During his lifetime Prokhorov was a member and one of the Honorary Presidents of the International Academy of Science, Munich. In 1993, he supported the foundation and development of the Russian Section of International Academy of Science, Moscow.
Awards & Achievements
In 1959, Prokhorov was awarded the Lenin Prize.
In 1960, he was appointed as a member of the Russian Academy of Sciences. Six years later in 1966, he was elected as an academician.
In 1964, Prokhorov was awarded Nobel Prize in Physics, which He shared with Nikolay Basov and Charles Townes. The trio received the award for their fundamental work in the field of quantum electronics which led to the construction of oscillators and amplifiers based on maser-laser principle.
He became a Hero of Socialist Labour, the highest degree of distinction in the Soviet Union for achievements in national economy and culture, twice in 1969 and 1986.

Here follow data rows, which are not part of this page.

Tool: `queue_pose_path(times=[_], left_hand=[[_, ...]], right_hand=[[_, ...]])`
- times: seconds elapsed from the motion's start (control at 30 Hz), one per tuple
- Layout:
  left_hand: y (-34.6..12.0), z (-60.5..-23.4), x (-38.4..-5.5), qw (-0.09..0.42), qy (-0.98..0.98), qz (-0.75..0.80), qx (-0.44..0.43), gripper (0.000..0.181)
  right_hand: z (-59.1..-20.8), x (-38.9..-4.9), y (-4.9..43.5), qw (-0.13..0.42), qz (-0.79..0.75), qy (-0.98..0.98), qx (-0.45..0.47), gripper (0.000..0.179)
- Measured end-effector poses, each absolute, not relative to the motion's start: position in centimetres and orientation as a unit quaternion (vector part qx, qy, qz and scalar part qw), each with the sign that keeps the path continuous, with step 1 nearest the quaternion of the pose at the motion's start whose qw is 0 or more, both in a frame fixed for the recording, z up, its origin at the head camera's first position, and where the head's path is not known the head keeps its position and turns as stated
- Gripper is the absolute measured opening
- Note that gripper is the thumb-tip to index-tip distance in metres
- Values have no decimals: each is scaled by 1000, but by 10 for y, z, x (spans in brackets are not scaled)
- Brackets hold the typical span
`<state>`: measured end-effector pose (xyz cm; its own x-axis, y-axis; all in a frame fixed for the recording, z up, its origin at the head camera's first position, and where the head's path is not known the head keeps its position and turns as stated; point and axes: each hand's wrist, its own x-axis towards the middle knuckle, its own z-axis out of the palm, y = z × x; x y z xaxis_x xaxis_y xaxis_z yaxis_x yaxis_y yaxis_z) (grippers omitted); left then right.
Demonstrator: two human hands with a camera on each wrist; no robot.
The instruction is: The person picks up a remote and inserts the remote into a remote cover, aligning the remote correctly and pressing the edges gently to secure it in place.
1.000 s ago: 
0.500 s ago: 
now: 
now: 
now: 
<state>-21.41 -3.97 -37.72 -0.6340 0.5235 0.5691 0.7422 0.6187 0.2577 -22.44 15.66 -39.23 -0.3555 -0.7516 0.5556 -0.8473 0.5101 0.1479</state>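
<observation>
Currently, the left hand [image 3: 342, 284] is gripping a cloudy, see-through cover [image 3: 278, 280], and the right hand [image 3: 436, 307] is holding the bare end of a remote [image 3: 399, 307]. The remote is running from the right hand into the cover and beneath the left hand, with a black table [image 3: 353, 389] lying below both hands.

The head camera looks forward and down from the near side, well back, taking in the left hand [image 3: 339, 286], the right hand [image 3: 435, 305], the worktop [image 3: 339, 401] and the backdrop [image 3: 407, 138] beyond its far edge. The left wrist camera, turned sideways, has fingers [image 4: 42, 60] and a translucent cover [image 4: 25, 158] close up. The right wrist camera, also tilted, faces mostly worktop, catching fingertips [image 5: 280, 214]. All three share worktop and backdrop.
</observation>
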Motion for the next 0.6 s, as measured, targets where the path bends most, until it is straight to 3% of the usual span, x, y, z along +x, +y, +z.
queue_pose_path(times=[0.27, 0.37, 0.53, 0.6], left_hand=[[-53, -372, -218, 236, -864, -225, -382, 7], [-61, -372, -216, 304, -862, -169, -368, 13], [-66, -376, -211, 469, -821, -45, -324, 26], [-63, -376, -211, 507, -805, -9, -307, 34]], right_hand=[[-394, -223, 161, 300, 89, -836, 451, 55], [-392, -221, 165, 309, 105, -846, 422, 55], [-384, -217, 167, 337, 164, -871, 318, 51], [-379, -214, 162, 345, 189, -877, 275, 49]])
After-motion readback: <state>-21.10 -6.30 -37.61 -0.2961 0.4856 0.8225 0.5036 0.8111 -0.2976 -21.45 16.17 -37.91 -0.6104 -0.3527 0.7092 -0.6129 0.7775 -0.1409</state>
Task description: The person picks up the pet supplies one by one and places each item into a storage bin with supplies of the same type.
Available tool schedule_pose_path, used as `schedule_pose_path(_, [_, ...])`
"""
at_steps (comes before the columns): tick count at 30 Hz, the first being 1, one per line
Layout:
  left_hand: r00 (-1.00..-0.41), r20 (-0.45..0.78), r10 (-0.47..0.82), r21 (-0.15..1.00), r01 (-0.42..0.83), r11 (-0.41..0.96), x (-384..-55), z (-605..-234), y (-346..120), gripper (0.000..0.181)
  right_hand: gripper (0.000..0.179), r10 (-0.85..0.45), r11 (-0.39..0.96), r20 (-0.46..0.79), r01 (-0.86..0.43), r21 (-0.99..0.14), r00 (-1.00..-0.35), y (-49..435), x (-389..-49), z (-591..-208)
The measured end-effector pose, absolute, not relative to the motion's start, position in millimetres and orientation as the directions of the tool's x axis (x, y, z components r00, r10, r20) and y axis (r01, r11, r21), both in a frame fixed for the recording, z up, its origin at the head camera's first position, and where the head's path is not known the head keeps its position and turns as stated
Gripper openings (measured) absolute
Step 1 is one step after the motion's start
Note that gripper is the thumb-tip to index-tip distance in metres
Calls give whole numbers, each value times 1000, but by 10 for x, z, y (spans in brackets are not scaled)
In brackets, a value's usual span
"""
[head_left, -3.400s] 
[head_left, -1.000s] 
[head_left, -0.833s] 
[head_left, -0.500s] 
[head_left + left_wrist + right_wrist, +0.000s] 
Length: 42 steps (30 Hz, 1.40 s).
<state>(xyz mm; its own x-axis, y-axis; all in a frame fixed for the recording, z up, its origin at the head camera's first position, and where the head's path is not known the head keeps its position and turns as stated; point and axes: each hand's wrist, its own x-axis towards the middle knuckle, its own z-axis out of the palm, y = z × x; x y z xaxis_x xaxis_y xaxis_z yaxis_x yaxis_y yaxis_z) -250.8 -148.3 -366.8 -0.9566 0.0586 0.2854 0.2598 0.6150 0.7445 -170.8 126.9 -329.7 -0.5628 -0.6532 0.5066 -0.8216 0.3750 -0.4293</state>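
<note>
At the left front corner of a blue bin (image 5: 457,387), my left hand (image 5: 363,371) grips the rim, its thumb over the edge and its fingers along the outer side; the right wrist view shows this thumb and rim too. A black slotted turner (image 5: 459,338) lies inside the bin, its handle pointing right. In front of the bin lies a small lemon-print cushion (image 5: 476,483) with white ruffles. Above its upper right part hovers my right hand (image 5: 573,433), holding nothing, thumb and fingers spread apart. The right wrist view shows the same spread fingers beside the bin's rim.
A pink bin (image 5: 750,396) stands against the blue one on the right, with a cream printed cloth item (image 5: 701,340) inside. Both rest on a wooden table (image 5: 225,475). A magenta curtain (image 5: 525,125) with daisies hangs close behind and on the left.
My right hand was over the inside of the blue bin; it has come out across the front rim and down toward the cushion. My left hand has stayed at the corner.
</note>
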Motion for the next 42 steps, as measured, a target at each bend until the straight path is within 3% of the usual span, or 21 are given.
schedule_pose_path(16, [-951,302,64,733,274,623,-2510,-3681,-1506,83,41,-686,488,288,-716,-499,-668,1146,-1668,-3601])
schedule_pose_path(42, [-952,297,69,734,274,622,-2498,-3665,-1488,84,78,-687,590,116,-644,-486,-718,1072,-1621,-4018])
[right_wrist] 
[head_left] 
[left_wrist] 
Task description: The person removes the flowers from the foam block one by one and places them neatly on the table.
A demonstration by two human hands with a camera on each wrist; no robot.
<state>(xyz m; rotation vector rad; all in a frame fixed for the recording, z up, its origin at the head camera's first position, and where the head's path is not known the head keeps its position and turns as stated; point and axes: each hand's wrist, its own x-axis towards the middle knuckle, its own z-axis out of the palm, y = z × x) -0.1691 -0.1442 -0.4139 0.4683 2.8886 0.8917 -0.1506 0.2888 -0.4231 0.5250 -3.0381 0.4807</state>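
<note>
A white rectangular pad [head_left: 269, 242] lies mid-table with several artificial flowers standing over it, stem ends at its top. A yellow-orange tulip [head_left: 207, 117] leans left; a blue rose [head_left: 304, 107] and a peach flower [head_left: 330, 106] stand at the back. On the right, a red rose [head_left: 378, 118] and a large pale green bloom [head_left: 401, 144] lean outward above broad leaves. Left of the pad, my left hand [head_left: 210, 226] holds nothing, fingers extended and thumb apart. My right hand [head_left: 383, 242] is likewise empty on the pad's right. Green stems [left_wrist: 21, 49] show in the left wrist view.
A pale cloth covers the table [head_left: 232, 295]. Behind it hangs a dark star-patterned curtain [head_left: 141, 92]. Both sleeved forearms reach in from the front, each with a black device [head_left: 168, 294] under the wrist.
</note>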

In 1971, he was elected a member of the American Academy of Arts and Sciences.
In 2000, he received the Frederic Ives Medal, the highest distinction of the Optical Society of America (OSA). Following year, he became an honorary OSA member. Simultaneously, he also received the Demidov Prize.
Personal Life & Legacy
In 1941, Prokhorov married geographer Galina Shelepina. The couple as blessed with a son, Kiril, in 1945. Kiril followed the footstapes of his father and has become a physicist in the field of optics. Currently, he leads a laser-related laboratory at the A. M. Prokhorov General Physics Institute.
Prokhorov breathed his last on January 8, 2002 in Moscow, Russia.
The Russian Academy of Sciences, where Prokhorov served as an honorary director, was reamed A. M. Prokhorov General Physics Institute of the Russian Academy of Sciences, following his death.